## Task to complete
Do any lines in the data below contain "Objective"? If so, copy every one of them.

## Source data

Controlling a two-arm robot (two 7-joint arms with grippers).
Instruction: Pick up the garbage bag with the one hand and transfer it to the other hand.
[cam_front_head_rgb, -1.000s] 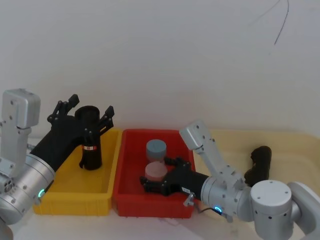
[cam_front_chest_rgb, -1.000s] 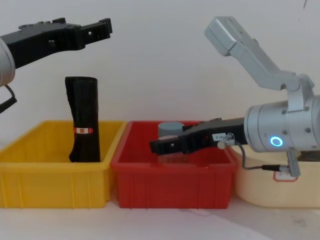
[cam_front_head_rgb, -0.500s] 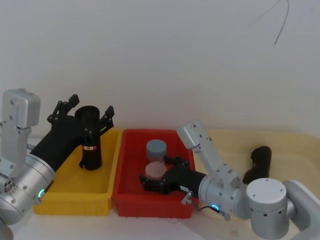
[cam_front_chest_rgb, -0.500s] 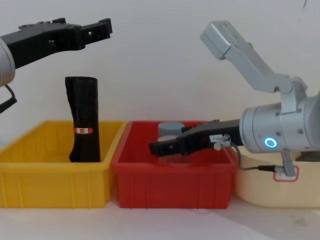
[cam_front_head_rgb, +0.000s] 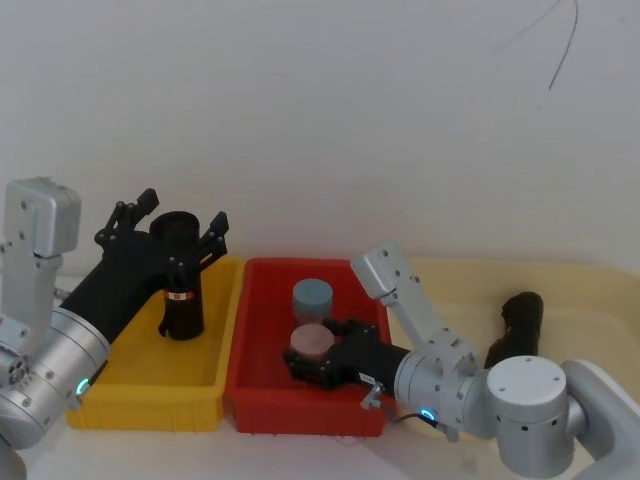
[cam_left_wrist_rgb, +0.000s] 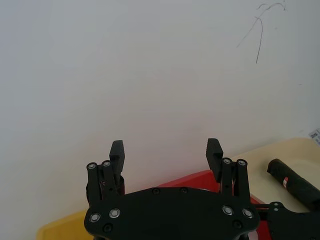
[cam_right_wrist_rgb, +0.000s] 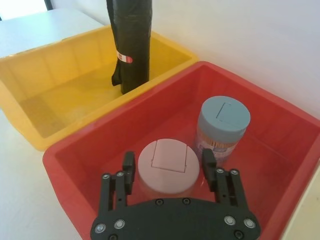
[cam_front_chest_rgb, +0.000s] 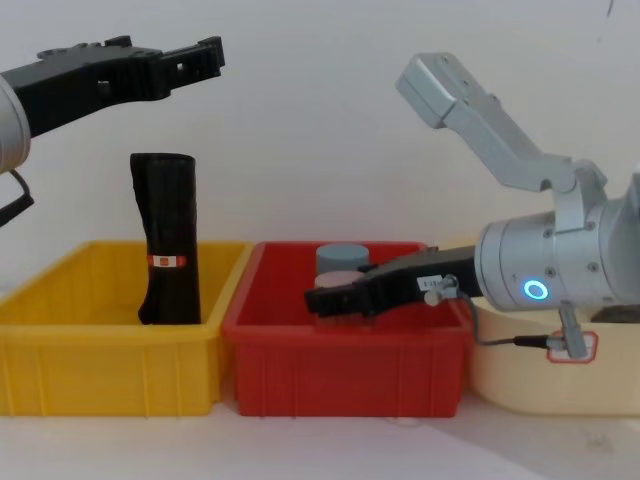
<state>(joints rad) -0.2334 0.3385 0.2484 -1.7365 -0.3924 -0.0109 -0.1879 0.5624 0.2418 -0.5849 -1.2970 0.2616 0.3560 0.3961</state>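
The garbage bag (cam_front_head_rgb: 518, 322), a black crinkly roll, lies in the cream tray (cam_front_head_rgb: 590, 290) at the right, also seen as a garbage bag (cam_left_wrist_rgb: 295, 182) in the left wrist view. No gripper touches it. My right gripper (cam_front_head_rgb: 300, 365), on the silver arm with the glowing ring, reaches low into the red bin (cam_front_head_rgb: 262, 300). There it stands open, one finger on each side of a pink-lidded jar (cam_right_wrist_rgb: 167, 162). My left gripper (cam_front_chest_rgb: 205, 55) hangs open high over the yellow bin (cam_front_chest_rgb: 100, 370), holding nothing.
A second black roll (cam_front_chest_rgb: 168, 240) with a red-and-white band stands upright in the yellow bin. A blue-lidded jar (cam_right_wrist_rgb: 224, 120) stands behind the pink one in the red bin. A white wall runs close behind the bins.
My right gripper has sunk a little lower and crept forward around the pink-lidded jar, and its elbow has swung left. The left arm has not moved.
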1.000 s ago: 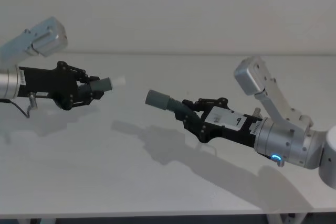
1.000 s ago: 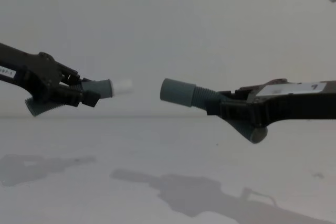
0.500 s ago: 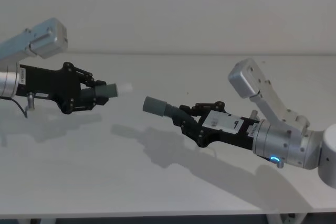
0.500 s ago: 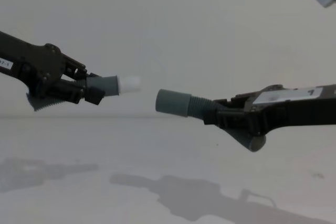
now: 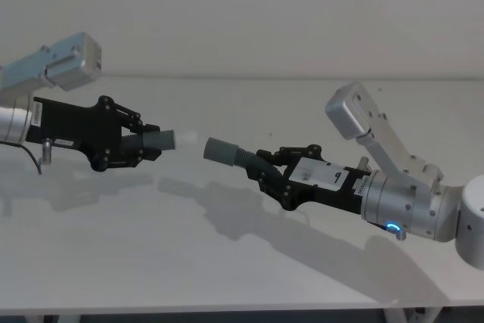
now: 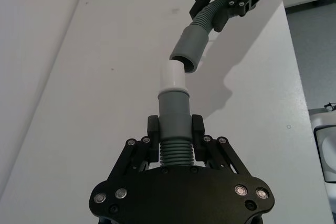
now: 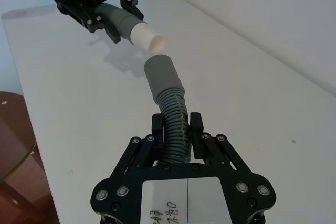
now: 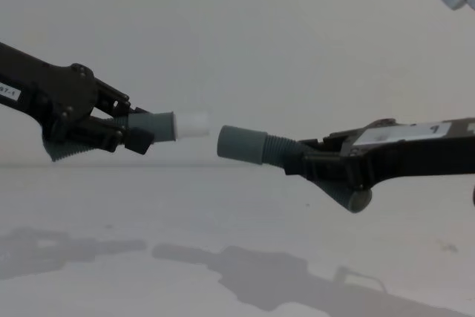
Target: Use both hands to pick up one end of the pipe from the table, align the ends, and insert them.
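Pipe [image 5: 160,141] is in two halves, both held in the air above the table [image 5: 227,262], end to end with a small gap between them. The white tip [image 8: 191,125] sits just beside the collar [image 8: 241,144] but a little higher, so the two are not yet in line. The left gripper [image 5: 140,145] has its jaws clamped on the ribbed neck behind the tip. The right gripper [image 5: 265,166] grips likewise behind the collar. Each end is left free and pointing at the other, ready for insertion once levelled.
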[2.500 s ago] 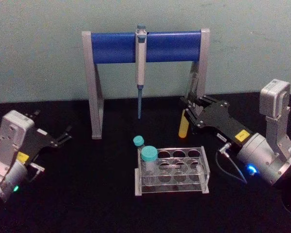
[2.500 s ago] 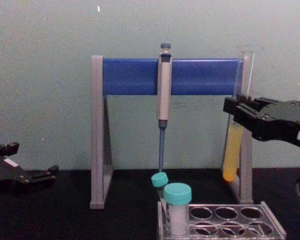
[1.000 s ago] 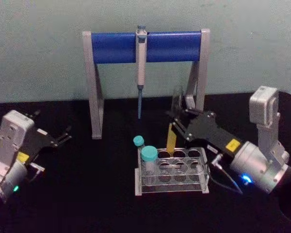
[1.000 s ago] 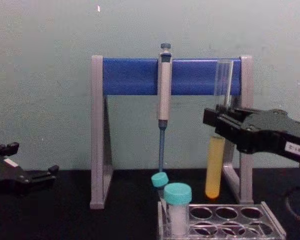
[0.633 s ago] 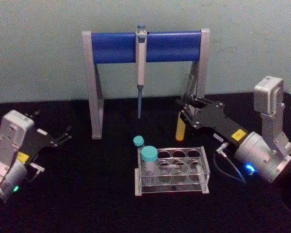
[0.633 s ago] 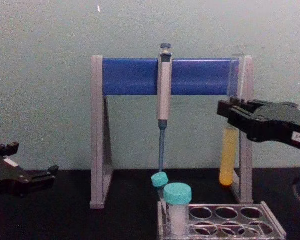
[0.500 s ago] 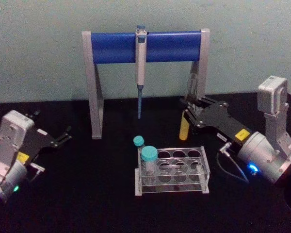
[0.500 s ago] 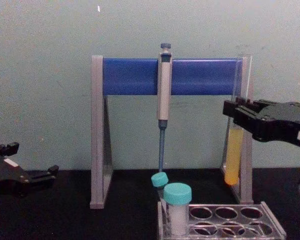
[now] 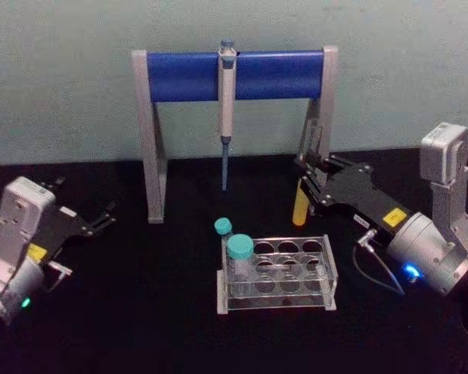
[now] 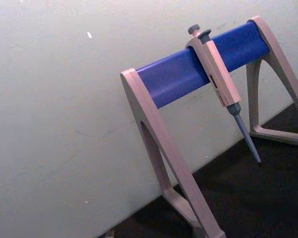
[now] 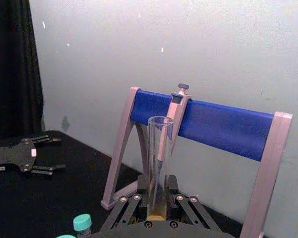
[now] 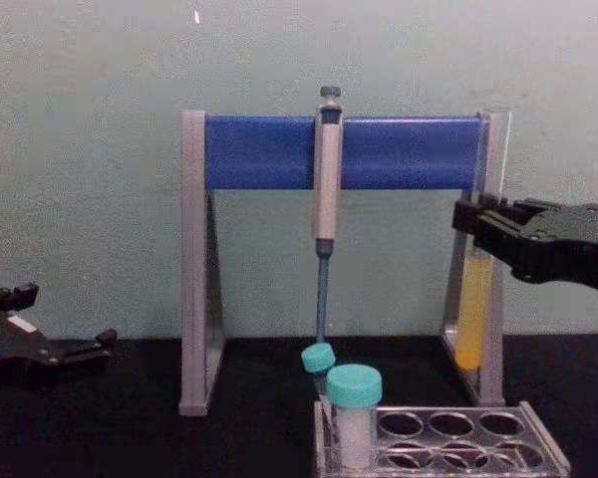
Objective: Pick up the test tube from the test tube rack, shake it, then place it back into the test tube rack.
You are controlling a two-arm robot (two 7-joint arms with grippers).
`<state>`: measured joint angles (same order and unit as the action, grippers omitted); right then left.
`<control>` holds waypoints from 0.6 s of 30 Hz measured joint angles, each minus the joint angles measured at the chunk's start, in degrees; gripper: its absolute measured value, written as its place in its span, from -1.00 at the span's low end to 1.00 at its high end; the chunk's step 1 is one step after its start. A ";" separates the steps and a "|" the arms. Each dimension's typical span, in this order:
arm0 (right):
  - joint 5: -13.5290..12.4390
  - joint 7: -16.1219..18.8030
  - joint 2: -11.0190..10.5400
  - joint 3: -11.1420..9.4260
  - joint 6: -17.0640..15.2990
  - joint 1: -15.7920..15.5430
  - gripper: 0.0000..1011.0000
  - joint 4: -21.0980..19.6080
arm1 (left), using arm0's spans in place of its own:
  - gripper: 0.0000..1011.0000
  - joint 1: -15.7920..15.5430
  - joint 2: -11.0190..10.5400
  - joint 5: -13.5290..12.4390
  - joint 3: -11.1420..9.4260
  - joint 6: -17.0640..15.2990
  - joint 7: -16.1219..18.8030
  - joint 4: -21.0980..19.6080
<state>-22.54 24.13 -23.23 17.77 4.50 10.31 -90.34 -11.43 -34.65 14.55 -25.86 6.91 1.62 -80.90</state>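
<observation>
My right gripper (image 9: 306,185) is shut on the test tube (image 9: 299,208) and holds it upright in the air. The tube is behind and to the right of the test tube rack (image 9: 330,272), close in front of the pipette stand's right leg. From the chest, the tube (image 12: 470,317) shows yellow liquid in its lower part, well above the rack (image 12: 543,441), with the right gripper (image 12: 481,228) around its middle. The right wrist view looks up the clear tube (image 11: 159,153) rising between the fingers (image 11: 130,207). My left gripper (image 9: 83,200) rests open at the far left, away from the rack.
Two teal-capped white tubes (image 9: 239,248) (image 9: 223,227) stand at the rack's left end. The grey-and-blue pipette stand (image 9: 187,75), with a pipette (image 9: 226,93) hanging from it, stands behind the rack against the wall. Black tabletop lies open in front and to the left.
A second ago the right gripper held the tube tilted left over the rack. It has since swung back right to the stand's leg and edged farther right. The left arm has not moved.
</observation>
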 joint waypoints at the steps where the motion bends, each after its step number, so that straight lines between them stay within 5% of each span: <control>1: 0.00 0.04 0.02 0.00 -0.03 0.00 -0.55 0.00 | 1.00 0.00 0.00 0.00 0.00 0.00 0.00 0.00; 18: -0.83 0.69 -0.21 0.06 -1.09 -0.03 -0.55 -0.45 | 1.00 0.00 0.00 0.00 0.00 0.00 0.00 0.00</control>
<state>-23.37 24.81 -23.44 17.82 3.40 10.28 -90.79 -11.43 -34.65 14.55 -25.86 6.91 1.62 -80.90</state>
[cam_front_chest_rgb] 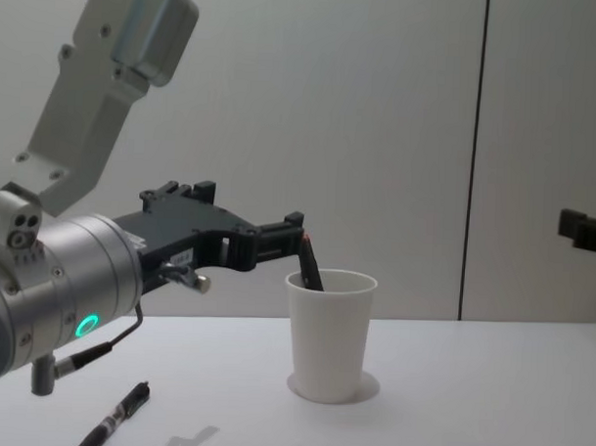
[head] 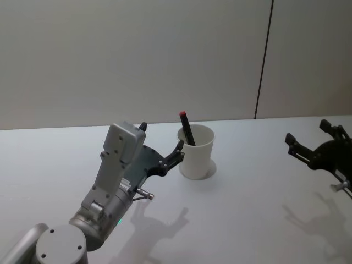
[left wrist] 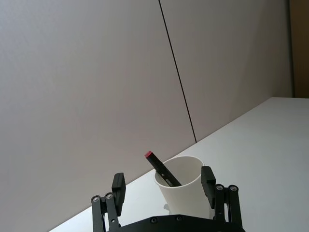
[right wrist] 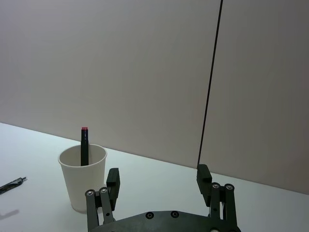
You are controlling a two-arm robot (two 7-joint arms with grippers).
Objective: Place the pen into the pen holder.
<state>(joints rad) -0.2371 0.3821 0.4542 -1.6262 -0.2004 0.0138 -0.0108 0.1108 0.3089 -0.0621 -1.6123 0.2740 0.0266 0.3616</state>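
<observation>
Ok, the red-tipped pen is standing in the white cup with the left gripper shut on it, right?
Not quite. The pen does stand in the white cup, but the left gripper is open, its fingers spread wide and not clamping the pen, as the left wrist view shows.

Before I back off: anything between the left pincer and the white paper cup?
Nothing visible: the open left pincer faces the tapered white paper cup directly, black red-tipped pen already leaning inside. Right pincer idles far right.
</observation>
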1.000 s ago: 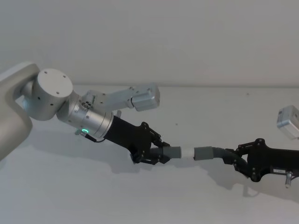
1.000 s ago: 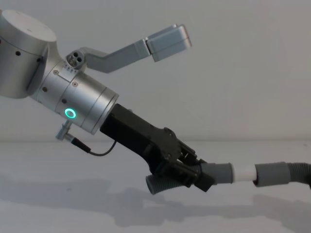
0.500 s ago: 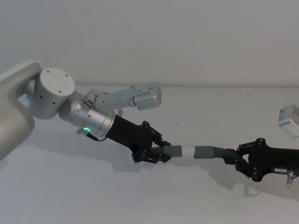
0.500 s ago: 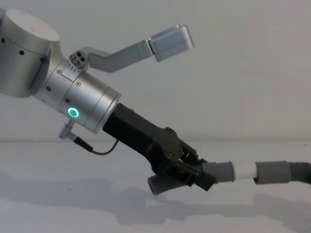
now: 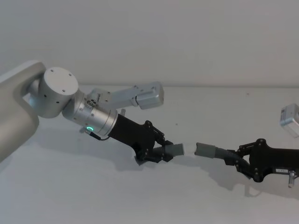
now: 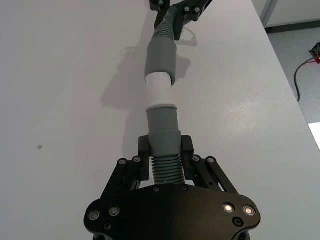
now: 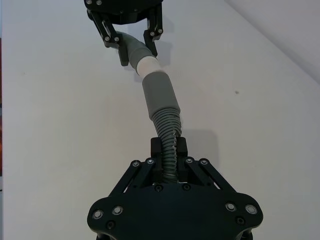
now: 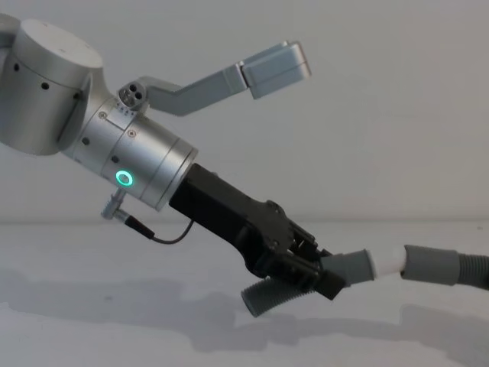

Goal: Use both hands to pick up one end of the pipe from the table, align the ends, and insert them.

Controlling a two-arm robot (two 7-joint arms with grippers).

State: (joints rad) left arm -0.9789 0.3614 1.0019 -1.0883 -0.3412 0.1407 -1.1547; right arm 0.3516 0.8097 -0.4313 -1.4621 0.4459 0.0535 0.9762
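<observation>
My left gripper (image 5: 156, 153) is shut on the ribbed part of one pipe piece just above the table (image 5: 84, 196). That piece's grey cuff (image 5: 175, 149) points right, and its white plug tip (image 8: 387, 261) meets the hollow mouth of the other cuff (image 5: 204, 150). How far in the tip sits I cannot tell. On the right, my right gripper (image 5: 237, 161) is shut on the second piece's ribbed hose (image 7: 167, 131). In the left wrist view my left gripper (image 6: 165, 152) holds its cuff (image 6: 163, 120) in line with the plug (image 6: 160, 87) and the far cuff (image 6: 162, 55). The two cuffs meet at a slight angle in the chest view.
The left arm's grey camera bracket (image 5: 149, 95) juts out above the left gripper. The right arm's camera block (image 5: 289, 122) sits at the right edge. The white table ends at the wall behind, and a small dark speck (image 5: 176, 124) lies on it.
My left arm has shifted a little right and dipped, tilting its pipe piece up toward the joint. The right piece barely moved. The two cuffs now meet at a slight bend.
</observation>
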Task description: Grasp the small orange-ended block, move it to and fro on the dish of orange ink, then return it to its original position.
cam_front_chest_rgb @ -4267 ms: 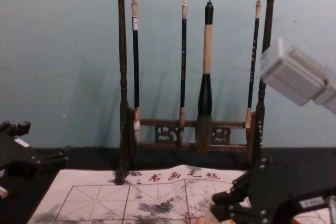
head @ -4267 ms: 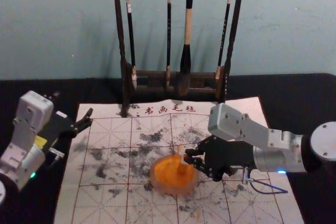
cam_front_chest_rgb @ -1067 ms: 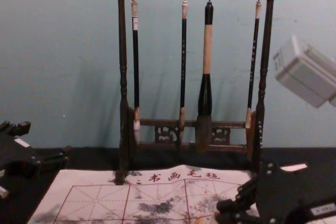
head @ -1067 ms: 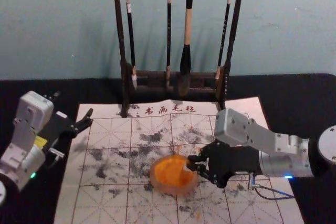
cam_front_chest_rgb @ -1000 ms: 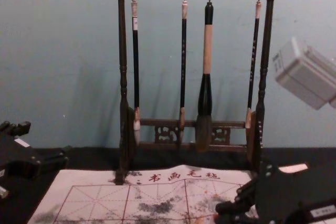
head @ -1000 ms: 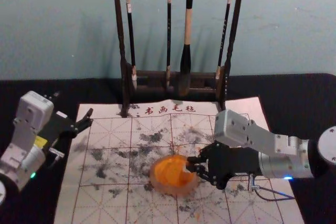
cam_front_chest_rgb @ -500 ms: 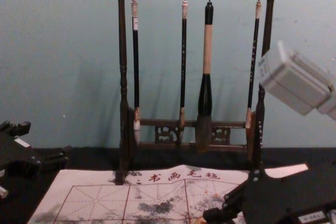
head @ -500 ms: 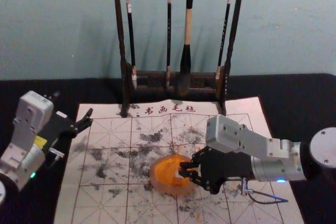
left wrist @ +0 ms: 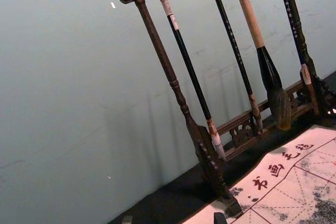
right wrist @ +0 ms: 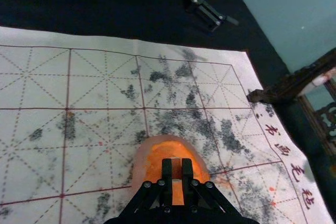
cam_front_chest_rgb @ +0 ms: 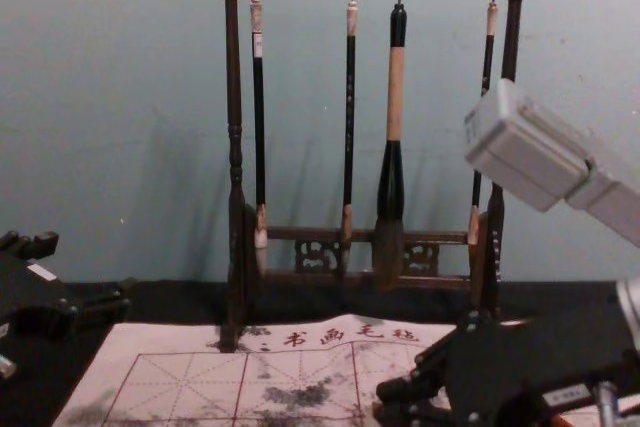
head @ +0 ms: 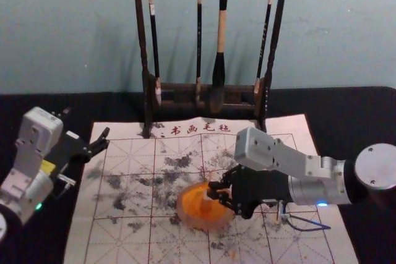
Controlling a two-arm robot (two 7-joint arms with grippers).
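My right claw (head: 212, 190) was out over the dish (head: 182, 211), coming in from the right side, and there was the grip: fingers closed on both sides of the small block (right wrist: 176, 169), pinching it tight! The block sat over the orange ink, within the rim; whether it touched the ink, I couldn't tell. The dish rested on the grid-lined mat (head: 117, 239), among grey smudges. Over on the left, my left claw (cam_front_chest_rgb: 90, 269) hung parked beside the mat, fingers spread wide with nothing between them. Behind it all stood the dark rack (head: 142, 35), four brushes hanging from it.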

## Answer space
Objective: Pick up the test tube from the test tube rack, shake it, then place it back into the test tube rack.
Objective: Place the pen into the pen holder.

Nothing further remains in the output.